Not that day and not in all the days and years that followed. Not even now.
Good dads are like that. They are always there, celebrating a daughter and helping her through the hard stuff, making it all seem so simple if you just hold on.
He was there when she accidently burned out the transmission on his car and when she accidently set fire to the garage. (He was also there she accidently took a chunk out of the garage while backing out but he was a tad angry that time, so it doesn't count.)
He was there when she took the bus home from college and wound up in the wrong state. She called him late at night and of course he came for her. Then he turned it into an adventure and never mind the food poisoning he picked up along the way home.
He was there when she was stranded on the freeway, never mentioning the fact that he was at work on the other side of town or that there is such a thing as AAA.

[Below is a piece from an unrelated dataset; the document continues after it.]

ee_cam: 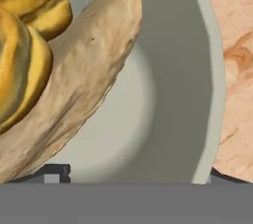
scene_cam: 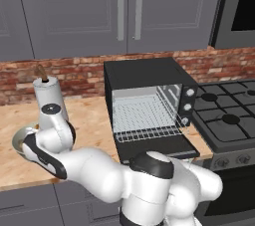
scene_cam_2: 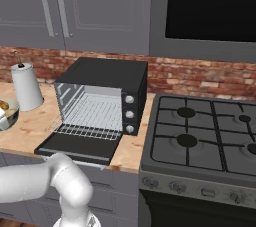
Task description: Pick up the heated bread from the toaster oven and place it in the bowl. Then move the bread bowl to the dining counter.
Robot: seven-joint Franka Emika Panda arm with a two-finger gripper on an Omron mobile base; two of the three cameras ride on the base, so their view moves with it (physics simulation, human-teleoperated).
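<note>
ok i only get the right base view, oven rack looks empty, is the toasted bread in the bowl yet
observer: yes, the hand view shows the golden bread inside the bowl, resting against a pale loaf.
operator: is the claw holding it
observer: no, the claw is open, tips wide apart, gripping nothing.
operator: where's the bowl sitting
observer: in the left base view it's on the wood counter, in front and left of the paper towel roll, with the arm bent over it.

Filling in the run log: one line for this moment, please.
heated bread: in bowl | toaster oven: door down, rack bare | gripper: open
</note>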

He was there for every scary moment in her life and for every joyous moment and for most of the moments in between.
Then, 10 years ago today, suddenly he wasn't there anymore. There was grief early on, and a fear that the relentless forward march of time would carry us farther and farther apart. The world moves on, after all, and it's painful still that he isn't here to see it.
But 10 years later, here are the things that she has learned.
Mostly, that the best fathers aren't remembered for the big things they do. Instead, it's a lifetime's worth of little things they do together that become the biggest thing of all.
The best moments, it turns out, are the ordinary ones.
His wonder at the blue hibiscus that she grew in the Arizona heat when he never could. His delight in the stories that she wrote and the profession that they shared. The sweetness of an evening walk, arm in arm, talking about anything or sometimes nothing at all. The chance to watch him once she had children of her own, to see once again just how special it is to have a man such as this in a child's life -- even when the child is now a woman.
It's been 10 years since cancer claimed her father, but he still drops by now and then.
She sees him in her sister's smile.
She hears him when she writes something that is particularly good - or particularly bad.
She feels his delight in the tomatoes she tries to grow and his chuckle at the birds that claim every blasted last one of them.
She thinks of him when she sees a hibiscus in bloom or the cut of the mountains he loved against the desert sky at sunset.
Or the sight of any man with a well-loved and oh-so-lucky daughter.
And so she stands here, at the end of a decade without him, blessed and grateful and ready for all the next steps that will come in her life because she knows now what she couldn't possibly have understood 10 years ago -- that a part of him is here still.
Good dads, you see, never really die. They are with you always.
All those years she thought she was wrapping him around her little finger? Turns out he was wrapping himself around her heart.